Как-то весной, будучи в Петербурге проездом из Рима в свою тамбовскую деревню, я завтракал у «Медведя» с моим добрым другом, Модестом Ильичом Чайковским, братом композитора. Он мне сказал, что встретил Дризена, который справлялся обо мне и поручил передать мне приглашение к себе на Среду – последняя в году Среда, «будет Станиславский»… Я пошел и, по просьбе Дризена, после написал ему свои впечатления о слышанных суждениях, или, выражаясь современным отборным русским языком, о «дискуссиях». В результате получил приглашение – осенью, на первой Среде нового сезона, прочитать доклад. Этот доклад об актерской технике в мимике и читке я за лето написал; он составил впоследствии первую статью в моей книге «Человек на сцене». Если я об этом упоминаю, то потому, что мне дорого, что самое начало моей сценически-воспитательной деятельности связано с именем Модеста Ильича Чайковского. Через него я получил приглашение Дризена и к нему же в Клин заехал через два дня, по дороге в мою Павловку.

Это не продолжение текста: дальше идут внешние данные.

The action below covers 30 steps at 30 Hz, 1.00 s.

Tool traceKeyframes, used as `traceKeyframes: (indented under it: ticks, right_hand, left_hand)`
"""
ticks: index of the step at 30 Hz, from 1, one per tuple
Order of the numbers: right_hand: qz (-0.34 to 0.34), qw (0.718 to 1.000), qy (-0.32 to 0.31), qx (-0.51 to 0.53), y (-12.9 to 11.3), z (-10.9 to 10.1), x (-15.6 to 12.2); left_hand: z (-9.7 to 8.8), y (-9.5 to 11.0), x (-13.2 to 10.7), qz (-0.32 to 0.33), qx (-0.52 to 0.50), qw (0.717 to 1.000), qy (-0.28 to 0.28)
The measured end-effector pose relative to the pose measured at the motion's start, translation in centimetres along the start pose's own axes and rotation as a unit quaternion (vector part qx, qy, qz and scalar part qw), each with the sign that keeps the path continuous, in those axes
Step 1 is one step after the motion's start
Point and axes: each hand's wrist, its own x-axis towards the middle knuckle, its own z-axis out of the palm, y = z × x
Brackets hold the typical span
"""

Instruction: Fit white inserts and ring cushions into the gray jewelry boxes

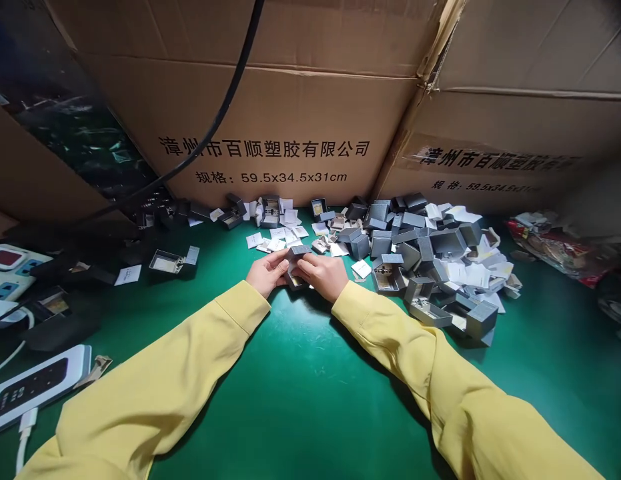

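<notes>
Both my hands meet at the middle of the green table (300,387), closed around one small grey hinged box (296,257). My left hand (267,271) grips its left side and my right hand (323,275) holds its right side, fingers curled over it. The box's lid stands up between my fingertips. Yellow sleeves cover both arms. A heap of similar grey boxes (430,267) lies just right of my right hand, several of them open, mixed with small white cards (285,235).
Large cardboard cartons (290,120) with printed text wall off the back. An open grey box (173,261) lies to the left. A power strip (10,267) and a white device (35,387) with a cable sit at the left edge. A black cable (225,107) hangs across.
</notes>
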Motion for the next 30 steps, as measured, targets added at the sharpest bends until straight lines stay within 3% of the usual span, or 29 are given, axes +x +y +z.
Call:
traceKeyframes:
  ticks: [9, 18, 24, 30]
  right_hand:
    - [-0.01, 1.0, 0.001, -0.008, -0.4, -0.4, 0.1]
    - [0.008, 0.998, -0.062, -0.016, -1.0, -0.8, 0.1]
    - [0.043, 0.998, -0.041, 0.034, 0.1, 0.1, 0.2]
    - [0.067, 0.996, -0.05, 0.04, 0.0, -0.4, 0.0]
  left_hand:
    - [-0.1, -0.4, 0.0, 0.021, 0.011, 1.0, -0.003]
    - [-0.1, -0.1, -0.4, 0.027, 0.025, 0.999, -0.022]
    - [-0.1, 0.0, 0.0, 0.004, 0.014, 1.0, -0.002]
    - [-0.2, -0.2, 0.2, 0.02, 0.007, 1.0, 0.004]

Модеста Чайковского я давно знал – «по-петербургски», но по-настоящему узнал его в Риме, где мы много зим провели вместе. Когда думаю о нем, всегда вижу его в Риме, больше, нежели в его милом Клину. Римские улицы, римские памятники, римские церкви, рестораны, кофейни, театры, концерты, выставки, аукционы – всюду он был сведущий спутник, чуткий товарищ, мудрый советник. И всюду он был как дома, и всюду его принимали как доброго знакомого. Signor Modesto! – кто не знал его? Он жил на площади Испании – если смотреть на лестницу, то по левой стороне площади, над портным Шрайдером, в квартире, в которой некогда жил Мендельсон. Эту квартиру в течение двух зим он делил со своим племянником Бобом Давыдовым, тем самым, которому Петр Ильич посвятил свою Шестую симфонию и который в Клину кончил самоубийством… В этой маленькой квартире, которая днем, залитая солнцем, сквозь балконную дверь дышала звенящим говором мостовой, рокотом фонтана, запахом цветов на ступенях высокой лестницы Trinita dei Monti, в этой самой квартире вечерами сколько бывало прекрасной музыки. Как наследник авторских прав своего брата, Модест Ильич был в сношениях с музыкантами всего мира. Великолепные концерты в круглой зале Augusteo, устроенной в бывшем мавзолее императора Августа, привлекали в Рим лучших артистов и дирижеров. Дирижеры все были знакомы с Модестом Ильичом; забавно, что все хотели непременно в программу своих концертов включить Шестую симфонию Чайковского, и когда Модест Ильич возражал, что на предыдущем или предпоследнем концерте такой-то уже дирижировал Шестую симфонию, – да, неизменно отвечали ему, но я ее понимаю совсем, совсем иначе, совсем по-своему, как никто другой. И это говорил каждый.